Investing Takes Capital, Judgment and Dealflow
Naval: The three things it takes to get into investing are capital, judgment and dealflow.
Capital is the hardest or easiest to get—depending on your circumstances
To get capital, either you make your own money to invest, or you gain enough trust from other people to invest their capital.
Sometimes you scratch your head and say, “How’s this person in the venture business?” Often, they have family money or married into money; or they managed money for somebody else; or they have a billionaire friend; or they had access to a large fund and that capital got them in the business.
At Spearhead we train founders to be investors by giving them million-dollar checkbooks. Later on, we help them raise more money from limited partners. So that’s another way to get capital.
Money raised from friends and family can be either the hardest or easiest money to raise, depending on your circumstances.
Apply the same high bar to investments as you do to yourself
Second is judgment. They say good judgment comes from experience, and experience comes from bad judgment. You build good judgment over time.
Judgment means applying your highest standards and taste in the things you know the best.
As a founder, you set a high bar for yourself: You only want to recruit the absolute best; you only want to do your best work; you’re constantly improving; you’re the worst critic of your business; every little thing that’s wrong with your product bothers you.

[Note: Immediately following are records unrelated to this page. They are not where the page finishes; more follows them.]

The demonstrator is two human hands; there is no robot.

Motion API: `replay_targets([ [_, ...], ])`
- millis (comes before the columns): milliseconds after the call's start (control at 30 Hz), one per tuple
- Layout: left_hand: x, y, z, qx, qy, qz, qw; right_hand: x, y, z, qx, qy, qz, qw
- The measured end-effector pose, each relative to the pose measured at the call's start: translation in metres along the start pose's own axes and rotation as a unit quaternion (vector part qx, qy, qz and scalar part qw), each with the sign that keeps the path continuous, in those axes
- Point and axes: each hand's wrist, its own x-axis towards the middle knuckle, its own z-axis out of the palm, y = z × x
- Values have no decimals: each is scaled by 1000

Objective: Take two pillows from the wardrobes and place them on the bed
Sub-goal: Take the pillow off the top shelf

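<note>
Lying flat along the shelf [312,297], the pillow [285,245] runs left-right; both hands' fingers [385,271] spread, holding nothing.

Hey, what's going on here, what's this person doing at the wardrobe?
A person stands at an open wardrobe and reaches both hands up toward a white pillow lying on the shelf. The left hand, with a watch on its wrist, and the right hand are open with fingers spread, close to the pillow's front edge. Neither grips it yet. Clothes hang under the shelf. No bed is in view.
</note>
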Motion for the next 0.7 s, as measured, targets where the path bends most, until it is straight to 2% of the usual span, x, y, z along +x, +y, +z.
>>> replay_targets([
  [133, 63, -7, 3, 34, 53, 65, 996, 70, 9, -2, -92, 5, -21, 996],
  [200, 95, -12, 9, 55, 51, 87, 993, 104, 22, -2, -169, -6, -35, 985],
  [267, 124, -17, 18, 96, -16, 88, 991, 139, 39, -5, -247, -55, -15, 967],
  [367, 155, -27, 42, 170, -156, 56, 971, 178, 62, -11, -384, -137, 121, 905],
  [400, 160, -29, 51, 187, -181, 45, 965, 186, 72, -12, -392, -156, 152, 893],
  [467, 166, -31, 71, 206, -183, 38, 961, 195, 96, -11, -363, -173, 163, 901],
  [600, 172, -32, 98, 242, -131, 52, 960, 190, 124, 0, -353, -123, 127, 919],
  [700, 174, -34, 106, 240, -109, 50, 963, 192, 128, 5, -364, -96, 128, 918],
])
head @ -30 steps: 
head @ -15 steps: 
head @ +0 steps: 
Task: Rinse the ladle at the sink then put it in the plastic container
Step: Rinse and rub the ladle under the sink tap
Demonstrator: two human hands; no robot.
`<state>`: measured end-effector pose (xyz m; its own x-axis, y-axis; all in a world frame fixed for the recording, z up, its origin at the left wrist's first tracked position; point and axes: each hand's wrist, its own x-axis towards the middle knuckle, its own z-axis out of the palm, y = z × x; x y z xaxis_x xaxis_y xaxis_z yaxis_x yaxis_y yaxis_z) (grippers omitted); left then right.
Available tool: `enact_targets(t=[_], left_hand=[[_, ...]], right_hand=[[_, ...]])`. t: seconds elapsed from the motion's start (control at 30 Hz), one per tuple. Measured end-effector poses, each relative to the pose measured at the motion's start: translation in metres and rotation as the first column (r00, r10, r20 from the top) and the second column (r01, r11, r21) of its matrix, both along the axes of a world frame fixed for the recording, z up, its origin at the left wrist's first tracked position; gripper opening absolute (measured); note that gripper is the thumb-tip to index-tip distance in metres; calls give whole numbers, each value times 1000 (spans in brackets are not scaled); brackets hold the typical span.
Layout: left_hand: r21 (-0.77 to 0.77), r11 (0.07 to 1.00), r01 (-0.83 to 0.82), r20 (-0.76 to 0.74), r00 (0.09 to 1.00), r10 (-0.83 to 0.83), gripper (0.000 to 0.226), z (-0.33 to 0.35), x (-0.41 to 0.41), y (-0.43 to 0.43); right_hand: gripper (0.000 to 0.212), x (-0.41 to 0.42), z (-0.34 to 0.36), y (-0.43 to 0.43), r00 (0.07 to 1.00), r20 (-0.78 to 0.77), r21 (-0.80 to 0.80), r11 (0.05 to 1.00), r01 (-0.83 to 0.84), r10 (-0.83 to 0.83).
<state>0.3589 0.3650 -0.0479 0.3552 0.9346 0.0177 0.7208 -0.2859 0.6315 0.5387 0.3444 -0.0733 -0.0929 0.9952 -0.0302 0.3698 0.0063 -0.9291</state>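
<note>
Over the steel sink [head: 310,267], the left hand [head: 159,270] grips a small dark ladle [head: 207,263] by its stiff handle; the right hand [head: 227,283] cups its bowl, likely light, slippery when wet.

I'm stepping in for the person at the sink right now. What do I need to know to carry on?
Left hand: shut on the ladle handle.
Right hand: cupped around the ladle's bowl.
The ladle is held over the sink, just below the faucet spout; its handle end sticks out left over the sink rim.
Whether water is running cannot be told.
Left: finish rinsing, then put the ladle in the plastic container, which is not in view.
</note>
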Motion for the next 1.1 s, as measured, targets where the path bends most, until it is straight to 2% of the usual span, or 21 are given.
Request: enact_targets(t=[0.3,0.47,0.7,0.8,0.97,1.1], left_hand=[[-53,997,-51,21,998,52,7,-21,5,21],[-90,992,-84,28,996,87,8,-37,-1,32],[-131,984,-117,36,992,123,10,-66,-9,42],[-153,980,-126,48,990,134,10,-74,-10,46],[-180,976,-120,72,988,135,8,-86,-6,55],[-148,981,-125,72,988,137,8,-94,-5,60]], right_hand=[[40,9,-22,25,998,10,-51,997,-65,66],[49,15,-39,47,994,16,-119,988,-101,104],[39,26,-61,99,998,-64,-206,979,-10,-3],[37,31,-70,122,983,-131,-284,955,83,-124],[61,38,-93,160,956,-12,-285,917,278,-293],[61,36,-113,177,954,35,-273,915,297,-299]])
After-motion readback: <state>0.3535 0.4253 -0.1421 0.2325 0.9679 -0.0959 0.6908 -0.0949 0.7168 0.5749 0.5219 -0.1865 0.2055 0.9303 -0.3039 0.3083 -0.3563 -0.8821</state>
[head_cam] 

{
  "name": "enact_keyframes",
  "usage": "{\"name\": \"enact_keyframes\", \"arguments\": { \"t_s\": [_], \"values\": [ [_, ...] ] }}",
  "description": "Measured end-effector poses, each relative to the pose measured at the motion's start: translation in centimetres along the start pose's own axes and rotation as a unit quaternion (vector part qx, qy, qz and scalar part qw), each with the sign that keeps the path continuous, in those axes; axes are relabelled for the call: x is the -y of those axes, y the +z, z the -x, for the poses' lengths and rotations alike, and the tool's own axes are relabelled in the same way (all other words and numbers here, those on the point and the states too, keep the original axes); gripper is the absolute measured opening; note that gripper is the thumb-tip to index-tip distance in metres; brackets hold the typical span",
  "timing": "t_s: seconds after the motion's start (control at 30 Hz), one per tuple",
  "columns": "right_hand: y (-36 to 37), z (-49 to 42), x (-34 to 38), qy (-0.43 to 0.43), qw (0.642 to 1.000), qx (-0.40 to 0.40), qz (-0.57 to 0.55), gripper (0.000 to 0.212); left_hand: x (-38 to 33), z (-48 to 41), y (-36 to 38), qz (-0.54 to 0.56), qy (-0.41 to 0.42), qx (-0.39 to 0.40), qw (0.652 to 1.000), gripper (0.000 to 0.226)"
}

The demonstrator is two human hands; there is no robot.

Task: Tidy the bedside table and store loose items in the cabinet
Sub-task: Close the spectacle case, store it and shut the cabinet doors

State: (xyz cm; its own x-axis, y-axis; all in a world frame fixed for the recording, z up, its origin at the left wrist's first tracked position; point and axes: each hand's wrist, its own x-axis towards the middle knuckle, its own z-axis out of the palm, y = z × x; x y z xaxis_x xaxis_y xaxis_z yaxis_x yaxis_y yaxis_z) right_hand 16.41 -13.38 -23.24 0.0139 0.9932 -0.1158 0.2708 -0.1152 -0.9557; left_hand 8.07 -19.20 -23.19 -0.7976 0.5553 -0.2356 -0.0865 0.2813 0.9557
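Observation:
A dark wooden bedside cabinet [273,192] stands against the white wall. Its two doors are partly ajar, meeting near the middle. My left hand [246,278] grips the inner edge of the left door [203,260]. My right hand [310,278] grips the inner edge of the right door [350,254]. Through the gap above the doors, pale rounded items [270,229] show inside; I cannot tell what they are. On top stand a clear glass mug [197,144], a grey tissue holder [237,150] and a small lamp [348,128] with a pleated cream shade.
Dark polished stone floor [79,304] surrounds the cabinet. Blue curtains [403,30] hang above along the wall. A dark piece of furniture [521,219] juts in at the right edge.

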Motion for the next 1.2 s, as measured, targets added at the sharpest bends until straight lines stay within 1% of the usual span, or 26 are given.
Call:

Then you meet someone raising money, fall in love with their idea and ignore other things: the person doesn’t seem that smart; or it’s not someone that you’d work for or even hire; or their product is only half-baked; or they’re executing slowly.
You look past all of that. You lower your judgment because you fantasize about all the things that could go right.
It’s very important when you’re investing in other people that you keep a high bar and use sound judgment. You need to have taste.
Good investors are more pessimistic than good founders
Some of the best investors I know are incredibly difficult people. It’s hard to please them; they see the problems in everything. A good investor often is a lot more cynical and pessimistic than a good founder.
A good founder must be a rational optimist; whereas a good investor can bounce maniacally between being optimistic enough to see the future and get into the deal, and being pessimistic enough to see the potential downsides and pass on nine out of the 10 deals they see.
If you do more than one out of every 10 deals that you look at, you’re probably being too optimistic. If you stumble into great deals all the time, that says more about you than it does about your dealflow.
There are exceptions, of course. You might have a unique advantage to your network: if you’re sitting in the latest YC batch and see everything early; or if you run the Stanford Entrepreneurship Network and are picking from the crop getting funded by VCs, for example.
Everybody has dealflow—the challenge is getting in the good ones
The last piece is dealflow, which also includes access. This is an area we’re going to focus on: How do you get dealflow? How do you get good access?
Dealflow and access are not the same thing. You can get dealflow by going on AngelList; by sitting at Y Combinator Demo Day; by going to any technology conference; even by watching “Shark Tank”—but that doesn’t mean you have access to those deals. It doesn’t mean that you have the ability to invest in those deals when you want, on the terms that you want.
When you get cut out of hot deals, that’s a sign you’re going to perform poorly as an angel investor. You need to do whatever it takes to up your access.